Randomization: 1:1 to:
- Tebipenem pivoxil 600 mg orally (two 300 mg tablets) every 6 hours for 7 to 10 days
- Imipenem-cilastatin 500 mg intravenously every 6 hours for 7 to 10 days (standard of care comparator)
Imipenem-cilastatin (Primaxin) was chosen as the comparator because it is a well-established IV carbapenem with robust efficacy data in cUTI, appropriate as the active reference standard for a non-inferiority comparison against an oral carbapenem.
Primary endpoint: Overall response at the test-of-cure (TOC) visit, defined as a composite of clinical cure plus microbiological eradication in the intent-to-treat (ITT) efficacy cohort.

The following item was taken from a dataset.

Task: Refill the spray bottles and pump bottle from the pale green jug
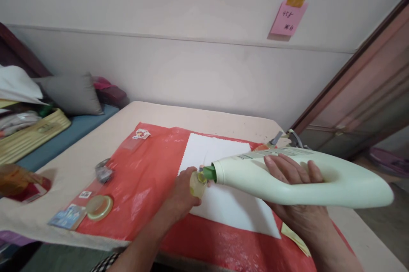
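Smooth curved jug, translucent bottle

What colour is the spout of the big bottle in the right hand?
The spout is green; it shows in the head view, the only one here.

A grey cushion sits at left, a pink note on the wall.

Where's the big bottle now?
In the head view, the big bottle is right of centre, tipped sideways in the right hand, its green spout at the small bottle in the left hand.
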A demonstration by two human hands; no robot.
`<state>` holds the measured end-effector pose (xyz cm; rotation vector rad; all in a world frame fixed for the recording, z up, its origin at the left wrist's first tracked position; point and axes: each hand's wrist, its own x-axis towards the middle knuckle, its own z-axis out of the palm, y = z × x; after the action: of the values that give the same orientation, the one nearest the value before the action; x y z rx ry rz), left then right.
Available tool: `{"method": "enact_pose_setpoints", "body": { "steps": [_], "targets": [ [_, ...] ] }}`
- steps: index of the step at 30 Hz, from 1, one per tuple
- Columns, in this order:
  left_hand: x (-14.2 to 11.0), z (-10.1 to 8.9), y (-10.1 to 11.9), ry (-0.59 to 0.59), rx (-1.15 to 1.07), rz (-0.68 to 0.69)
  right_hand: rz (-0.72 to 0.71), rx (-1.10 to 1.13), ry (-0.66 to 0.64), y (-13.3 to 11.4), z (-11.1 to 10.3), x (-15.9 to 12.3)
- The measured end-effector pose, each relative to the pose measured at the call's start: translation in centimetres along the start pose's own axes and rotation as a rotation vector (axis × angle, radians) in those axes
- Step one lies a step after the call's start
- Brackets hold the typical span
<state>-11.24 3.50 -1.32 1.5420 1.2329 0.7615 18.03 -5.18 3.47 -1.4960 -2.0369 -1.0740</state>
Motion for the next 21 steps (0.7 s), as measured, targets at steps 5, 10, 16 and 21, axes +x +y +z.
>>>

The trial was stopped early for efficacy at a planned interim analysis in May 2025, indicating that the pre-specified criteria for early stopping based on demonstrated non-inferiority were met ahead of the planned full enrollment.
Primary endpoint results
| Outcome | Tebipenem pivoxil (oral) | Imipenem-cilastatin (IV) | Comparison |
|---|---|---|---|
| Overall response (clinical cure plus microbiological eradication) at TOC | 58.5% (261/446) | 60.2% (291/483) | Adjusted difference −1.3% (95% CI −7.5% to 4.8%) |
| Non-inferiority demonstrated | Yes | Reference | Lower CI bound within pre-specified margin |
Source: Spero Therapeutics/GSK press release. GlobeNewswire. June 17, 2026. PIVOT-PO NCT06059846. Presented at IDWeek 2025.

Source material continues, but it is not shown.